Вывезти тебя на середину Амура, там, где река Сунгари свои воды с Амуром мешает, там у них битва не на шутку идёт. И оставить тебя там одного и без весел. В этом кромешном аду на суд этих двух страшных стихий. Их ты никак не купишь, у них своя, правда — неподкупная человеком. И ты должен предстать пред ними во всём своём ничтожестве. И если выживешь ты, то ты имеешь право жить дальше. А если? — Не договорил Покто свою речь, но все его поняли. — Конечно, там была смерть. Но сейчас ты имеешь право жить, как и все мы здесь стоящие. Живи Баха, то есть Иван Чёрный! Живи среди нас и приноси людям радость.
— Спасибо! — поблагодарил всех новоиспечённый Иван. — Но я всё же рад буду проверить себя, и правильность своего выбранного решения. Пусть стихия меня осудит, честнее такого суда нет на всём белом свете. Если выживу я в той стихии, то прав я был в своём выборе своей новой дороге. А если нет, то всё равно я умру с Божьим именем на устах. Я своего решения не меню.
Посмотрел, он грустно на окруживших его людей, и добавил.
— Все видят, как красив лотос, он также и умирает красивым, и все любуются им. Но никто не знает, как он при этом несчастен.
Непонятная нам жизнь! И многого мы не замечаем! Но всё это до поры, до времени — обязательно, как рассвет наступит прозрение.
Никто из казаков, толком ничего не понял, только казачки украдкой прислонили кончики своих платков к глазам. Их сердце, никогда не обманывало — и тут быть беде! Где-то рядом она!

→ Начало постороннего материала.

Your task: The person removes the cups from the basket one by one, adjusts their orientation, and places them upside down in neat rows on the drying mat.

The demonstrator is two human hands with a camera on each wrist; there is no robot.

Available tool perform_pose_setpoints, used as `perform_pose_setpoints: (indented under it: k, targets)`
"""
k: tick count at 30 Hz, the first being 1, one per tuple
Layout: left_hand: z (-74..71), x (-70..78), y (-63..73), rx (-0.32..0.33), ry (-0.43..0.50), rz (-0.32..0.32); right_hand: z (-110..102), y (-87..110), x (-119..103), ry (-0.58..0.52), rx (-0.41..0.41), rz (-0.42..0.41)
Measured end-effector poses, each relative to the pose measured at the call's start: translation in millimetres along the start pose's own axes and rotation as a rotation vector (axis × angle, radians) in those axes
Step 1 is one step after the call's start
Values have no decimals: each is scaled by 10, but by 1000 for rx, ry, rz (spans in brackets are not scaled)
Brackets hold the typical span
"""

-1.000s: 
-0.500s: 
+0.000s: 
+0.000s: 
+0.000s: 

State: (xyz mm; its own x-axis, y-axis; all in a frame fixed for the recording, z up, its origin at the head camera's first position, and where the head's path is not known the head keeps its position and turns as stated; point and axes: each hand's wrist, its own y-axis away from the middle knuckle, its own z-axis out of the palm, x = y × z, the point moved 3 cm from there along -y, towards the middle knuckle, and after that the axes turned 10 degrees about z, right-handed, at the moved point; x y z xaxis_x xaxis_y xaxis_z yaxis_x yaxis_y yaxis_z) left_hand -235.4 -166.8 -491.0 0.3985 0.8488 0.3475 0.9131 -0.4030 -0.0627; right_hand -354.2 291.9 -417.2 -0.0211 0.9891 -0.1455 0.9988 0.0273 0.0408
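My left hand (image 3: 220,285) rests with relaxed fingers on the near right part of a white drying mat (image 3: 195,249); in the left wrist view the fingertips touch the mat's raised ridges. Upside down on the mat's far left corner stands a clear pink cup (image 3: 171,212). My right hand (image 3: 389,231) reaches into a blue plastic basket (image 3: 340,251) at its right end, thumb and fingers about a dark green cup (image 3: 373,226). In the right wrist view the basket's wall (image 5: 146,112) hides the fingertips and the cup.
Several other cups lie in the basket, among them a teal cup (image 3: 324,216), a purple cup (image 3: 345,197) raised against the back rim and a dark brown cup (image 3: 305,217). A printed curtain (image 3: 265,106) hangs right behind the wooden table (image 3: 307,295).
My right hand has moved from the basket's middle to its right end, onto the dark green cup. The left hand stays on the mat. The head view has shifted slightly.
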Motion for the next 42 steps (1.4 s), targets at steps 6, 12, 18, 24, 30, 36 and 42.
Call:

А бывший монах обратился к отцу Никодиму.
— Можно, Отец Никодим, если я жив останусь, тебя старшим братом звать? Клянусь, что твоего имени я никогда не опозорю.
— Ну, если не опозоришь, то сочту это за честь. Во славу доброго дела я разрешаю тебе это сделать. Твори добро везде, где ты будешь. Аминь! И моим добрым именем — твори! Пусть поможет оно тебе в трудную минуту.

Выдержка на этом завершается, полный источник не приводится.